“Cultural policy is far from allowing the public to approach theatre with a capital T, authorial theatre, where economic results are not important but rather those that have to do with intellectual and spiritual formation,” says Marcelo Moncarz, director of “600 grams of oblivion”, of Daniel Dalmaroni, starring Nelson Rueda and Alexia Moyano, which was revived last night at the Teatro del Pueblo, Lavalle 3636, with performances on Mondays at 8 pm.
After its successful first season, the play was re-released to tell a love story of two teenagers in the turbulent 70s in La Plata. They drink smoothies, watch movies, read everything they can get their hands on and weave a story of militancy. It features music by Tom CL and set and costume design Alexander Matthew. We talked with Moncarz.
Journalist: What attracted you to Dalmaroni’s text that made you want to bring it to the stage?
Marcelo Moncarz: Nelson Rueda approached me about it. I have always been interested in Dalmaroni’s writing and this work turned out to be the ideal opportunity to be able to work with Nelson after so many years of trying and failing. The entire text is attractive and especially theatrical. It is his way of writing that captivated me. It tells a very special historical moment in our country, through a love story between two teenagers in La Plata in the 1970s.
Q: How did you think about the staging and the artistic areas?
MM: I strongly believe that the final result of a theatre project is teamwork, and for this reason I worked with Alejandro Mateo on the set design and costumes for this piece. We started by looking for a floor that had a map of the city of La Plata, on which the entire show takes place. The main elements are two desks, which serve as support for the actors to tell the passage of time. We move from scene to scene with these benches that mutate and transform into the different spaces that tell each moment. It was important to portray the 70s in terms of colors, designs and textures that defined an era, that decade was very rich in terms of visual image and costumes.

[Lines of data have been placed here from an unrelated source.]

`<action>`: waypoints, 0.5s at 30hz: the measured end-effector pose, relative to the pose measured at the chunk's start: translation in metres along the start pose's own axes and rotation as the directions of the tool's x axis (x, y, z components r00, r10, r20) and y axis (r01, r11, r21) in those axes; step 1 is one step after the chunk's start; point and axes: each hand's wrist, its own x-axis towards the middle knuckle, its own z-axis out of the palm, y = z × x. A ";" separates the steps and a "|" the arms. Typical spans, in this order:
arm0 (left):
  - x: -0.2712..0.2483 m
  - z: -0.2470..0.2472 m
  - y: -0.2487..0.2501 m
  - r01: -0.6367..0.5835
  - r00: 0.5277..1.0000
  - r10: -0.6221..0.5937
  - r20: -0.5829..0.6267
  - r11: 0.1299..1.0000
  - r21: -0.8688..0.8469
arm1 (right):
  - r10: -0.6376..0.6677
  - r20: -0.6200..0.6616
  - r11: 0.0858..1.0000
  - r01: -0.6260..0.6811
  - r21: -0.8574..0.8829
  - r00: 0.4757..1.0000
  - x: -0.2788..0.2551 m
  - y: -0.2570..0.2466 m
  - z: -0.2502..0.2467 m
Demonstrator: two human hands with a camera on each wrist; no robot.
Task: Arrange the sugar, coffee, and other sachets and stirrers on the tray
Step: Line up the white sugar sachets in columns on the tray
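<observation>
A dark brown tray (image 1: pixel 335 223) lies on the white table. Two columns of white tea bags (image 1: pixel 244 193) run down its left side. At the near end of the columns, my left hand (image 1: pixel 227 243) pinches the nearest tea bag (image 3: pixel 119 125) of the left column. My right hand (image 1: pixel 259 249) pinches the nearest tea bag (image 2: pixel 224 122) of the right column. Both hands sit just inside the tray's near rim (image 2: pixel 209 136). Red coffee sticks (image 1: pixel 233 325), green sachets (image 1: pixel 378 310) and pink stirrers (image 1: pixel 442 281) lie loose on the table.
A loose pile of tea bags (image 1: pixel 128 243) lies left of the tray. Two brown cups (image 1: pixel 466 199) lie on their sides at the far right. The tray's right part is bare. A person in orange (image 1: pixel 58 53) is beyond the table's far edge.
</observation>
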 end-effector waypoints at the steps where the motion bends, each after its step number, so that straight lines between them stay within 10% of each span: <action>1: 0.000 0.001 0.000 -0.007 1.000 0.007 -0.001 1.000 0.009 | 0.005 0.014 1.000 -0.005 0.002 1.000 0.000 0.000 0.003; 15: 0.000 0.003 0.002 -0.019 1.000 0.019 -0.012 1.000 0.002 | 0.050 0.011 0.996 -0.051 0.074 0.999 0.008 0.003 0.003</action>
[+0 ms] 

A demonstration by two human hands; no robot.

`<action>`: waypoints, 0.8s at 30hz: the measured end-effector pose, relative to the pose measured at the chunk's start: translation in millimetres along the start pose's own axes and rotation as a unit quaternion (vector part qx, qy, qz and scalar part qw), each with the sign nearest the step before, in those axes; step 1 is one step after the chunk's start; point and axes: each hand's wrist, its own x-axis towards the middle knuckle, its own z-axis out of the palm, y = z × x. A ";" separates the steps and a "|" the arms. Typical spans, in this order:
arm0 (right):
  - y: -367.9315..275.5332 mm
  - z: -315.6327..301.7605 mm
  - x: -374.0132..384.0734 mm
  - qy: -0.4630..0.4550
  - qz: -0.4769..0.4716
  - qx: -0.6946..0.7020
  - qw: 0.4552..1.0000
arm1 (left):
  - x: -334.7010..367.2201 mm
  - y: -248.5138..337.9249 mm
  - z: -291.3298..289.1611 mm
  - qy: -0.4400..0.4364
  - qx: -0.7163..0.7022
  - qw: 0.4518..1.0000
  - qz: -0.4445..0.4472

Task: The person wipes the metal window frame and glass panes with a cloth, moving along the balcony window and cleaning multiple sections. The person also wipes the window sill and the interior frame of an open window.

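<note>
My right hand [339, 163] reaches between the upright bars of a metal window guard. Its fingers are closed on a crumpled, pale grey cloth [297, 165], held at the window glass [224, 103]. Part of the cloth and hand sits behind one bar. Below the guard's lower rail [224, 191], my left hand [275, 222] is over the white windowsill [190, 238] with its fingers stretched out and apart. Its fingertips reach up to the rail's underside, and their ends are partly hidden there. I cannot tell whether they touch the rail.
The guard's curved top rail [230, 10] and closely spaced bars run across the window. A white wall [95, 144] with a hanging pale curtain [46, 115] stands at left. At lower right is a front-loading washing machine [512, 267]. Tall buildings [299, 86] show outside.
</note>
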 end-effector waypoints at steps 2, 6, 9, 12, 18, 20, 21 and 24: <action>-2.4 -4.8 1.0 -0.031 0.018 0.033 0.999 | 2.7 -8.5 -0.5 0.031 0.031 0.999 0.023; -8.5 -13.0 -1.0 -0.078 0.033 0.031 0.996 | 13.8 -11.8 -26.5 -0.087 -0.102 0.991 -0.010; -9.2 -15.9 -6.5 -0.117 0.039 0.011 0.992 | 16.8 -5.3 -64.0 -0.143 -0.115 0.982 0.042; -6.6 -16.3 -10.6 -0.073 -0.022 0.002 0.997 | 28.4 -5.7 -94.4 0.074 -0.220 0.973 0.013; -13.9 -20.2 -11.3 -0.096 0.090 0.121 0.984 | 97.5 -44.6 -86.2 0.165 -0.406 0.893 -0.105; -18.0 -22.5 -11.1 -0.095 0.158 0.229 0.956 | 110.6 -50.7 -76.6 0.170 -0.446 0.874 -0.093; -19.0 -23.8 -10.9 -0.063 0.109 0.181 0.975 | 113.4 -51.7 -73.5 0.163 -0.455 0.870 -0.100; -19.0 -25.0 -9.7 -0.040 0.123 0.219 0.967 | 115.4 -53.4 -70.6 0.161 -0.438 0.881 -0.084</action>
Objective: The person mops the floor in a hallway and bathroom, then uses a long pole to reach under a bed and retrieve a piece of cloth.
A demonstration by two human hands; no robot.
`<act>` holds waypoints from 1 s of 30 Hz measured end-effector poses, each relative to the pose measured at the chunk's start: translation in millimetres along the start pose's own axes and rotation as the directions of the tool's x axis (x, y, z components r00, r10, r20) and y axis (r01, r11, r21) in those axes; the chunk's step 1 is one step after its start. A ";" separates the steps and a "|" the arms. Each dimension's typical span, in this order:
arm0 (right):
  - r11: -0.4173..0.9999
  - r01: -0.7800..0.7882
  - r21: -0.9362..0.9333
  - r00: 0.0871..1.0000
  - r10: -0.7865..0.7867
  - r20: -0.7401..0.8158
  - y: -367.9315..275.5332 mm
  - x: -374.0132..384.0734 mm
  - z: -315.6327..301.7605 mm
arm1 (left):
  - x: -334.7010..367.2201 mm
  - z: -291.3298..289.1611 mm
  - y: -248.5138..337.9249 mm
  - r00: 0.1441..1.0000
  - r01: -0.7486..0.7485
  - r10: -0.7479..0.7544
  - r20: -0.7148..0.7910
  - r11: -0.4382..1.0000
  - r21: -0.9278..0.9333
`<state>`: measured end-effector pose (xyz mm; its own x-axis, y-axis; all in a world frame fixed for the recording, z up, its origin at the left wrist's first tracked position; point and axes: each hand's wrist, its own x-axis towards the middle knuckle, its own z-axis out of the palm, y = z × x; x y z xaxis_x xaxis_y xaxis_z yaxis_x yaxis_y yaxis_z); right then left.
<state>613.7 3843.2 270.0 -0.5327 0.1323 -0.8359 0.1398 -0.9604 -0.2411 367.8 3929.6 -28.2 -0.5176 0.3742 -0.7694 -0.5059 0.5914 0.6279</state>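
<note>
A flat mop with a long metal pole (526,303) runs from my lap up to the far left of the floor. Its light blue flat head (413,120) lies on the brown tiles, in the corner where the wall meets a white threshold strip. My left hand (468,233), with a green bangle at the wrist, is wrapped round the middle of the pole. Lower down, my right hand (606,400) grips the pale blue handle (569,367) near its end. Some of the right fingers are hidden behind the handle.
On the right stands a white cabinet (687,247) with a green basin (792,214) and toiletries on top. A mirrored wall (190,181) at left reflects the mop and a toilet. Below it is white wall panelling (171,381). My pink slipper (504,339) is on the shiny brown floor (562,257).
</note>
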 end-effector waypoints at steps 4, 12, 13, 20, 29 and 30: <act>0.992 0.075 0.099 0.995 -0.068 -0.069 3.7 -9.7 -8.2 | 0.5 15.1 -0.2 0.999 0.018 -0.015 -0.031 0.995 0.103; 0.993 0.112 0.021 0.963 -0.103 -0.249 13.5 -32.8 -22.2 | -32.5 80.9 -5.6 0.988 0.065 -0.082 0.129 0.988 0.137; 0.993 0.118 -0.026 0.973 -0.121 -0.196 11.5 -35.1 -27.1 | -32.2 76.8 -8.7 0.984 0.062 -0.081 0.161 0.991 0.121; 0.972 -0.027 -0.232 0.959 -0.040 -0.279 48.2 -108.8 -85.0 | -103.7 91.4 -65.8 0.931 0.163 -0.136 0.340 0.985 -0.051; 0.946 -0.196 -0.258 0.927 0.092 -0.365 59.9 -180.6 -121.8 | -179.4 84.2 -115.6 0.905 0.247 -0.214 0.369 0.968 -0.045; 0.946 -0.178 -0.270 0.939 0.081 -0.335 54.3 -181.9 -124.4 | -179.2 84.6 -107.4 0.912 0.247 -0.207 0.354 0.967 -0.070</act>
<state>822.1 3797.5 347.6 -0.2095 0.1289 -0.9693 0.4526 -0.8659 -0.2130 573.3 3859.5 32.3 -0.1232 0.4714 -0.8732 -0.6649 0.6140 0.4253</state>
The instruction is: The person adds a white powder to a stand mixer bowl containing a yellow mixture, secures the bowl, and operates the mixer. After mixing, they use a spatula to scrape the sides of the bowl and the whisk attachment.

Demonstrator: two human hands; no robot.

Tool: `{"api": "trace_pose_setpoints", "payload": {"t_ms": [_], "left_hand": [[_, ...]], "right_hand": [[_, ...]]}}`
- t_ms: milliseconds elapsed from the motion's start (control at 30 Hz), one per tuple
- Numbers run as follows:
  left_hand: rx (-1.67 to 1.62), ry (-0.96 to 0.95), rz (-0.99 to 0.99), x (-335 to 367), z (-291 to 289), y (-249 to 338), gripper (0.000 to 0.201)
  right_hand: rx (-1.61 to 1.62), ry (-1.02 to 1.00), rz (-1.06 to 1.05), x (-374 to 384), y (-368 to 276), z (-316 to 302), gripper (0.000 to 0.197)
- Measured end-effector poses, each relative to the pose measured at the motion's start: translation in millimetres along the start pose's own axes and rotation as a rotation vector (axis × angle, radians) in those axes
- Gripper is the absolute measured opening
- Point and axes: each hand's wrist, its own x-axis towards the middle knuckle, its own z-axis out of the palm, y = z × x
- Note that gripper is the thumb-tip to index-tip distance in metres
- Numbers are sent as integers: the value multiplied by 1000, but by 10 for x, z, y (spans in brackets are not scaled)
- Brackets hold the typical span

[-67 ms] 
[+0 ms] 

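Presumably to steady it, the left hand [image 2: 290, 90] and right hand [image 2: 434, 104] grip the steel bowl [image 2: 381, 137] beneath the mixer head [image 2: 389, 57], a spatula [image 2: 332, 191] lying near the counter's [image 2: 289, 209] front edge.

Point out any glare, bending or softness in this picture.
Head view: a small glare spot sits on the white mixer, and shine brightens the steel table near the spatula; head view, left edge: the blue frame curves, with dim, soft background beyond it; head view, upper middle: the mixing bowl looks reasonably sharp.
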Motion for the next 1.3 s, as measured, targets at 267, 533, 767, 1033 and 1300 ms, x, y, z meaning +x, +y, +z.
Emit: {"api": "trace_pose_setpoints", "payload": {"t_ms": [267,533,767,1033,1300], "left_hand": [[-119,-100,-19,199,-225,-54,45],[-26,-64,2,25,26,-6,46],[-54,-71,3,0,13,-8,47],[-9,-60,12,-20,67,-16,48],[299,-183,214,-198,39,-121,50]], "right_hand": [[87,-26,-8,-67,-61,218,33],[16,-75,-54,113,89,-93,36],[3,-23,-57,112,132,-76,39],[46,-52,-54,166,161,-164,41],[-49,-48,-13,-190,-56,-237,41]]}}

The music was worked from well-known songs and “Melody” was a source of inspiration for the main leitmotif. The innocence, tenderness and love of that film was what we were looking for to portray the love of the protagonists in an original way.
Q: What themes does the work address?
MM: First love, the one that stays in our souls for life, the teenage love that leaves its mark on us and that, seeing it from adulthood, makes us remember that tenderness and innocence. The history of our country, what happened to so many young people in the 70s and the dictatorship. This work addresses the love story in that context because both topics are interconnected. With this work, Dalmaroni evokes part of his personal life.
Q: What is it like to bet on a re-release in the independent industry today?
MM: Doubly significant because of the situation we are going through at every level. Betting on theater today is an act of resistance, doing this play is. The meaning of doing this material today is not the same as two years ago, when this play arrived. We are happy to be able to re-release it and the advantage is that we already did it and the public liked it, we had support, so that uncertainty that one has when it premieres is no longer there now. The success or failure of a play is fortuitous, so re-releasing something that has been tested, that worked and that we had to reduce due to the actors’ schedules, makes us happy.
Q: How do you see theatre and culture today?
MM: There is a government that is subjugating culture, an absolute anti-cultural State policy that does not support theatre, a particular type of theatre. Where can I find great authors and casts if not in public theatre? Where are those texts that brought me closer to theatre as a child? There is no way to do them economically. Theatre has an absolutely formative value in terms of who we are as human beings. In theatre there are the great questions, the great themes, theatre serves to question ourselves, to encounter memory, and allows us to stay alive, at least to me, theatre continues to seem to me to be one of the most original and beautiful spaces that connect me with the beauty of life and with the soul.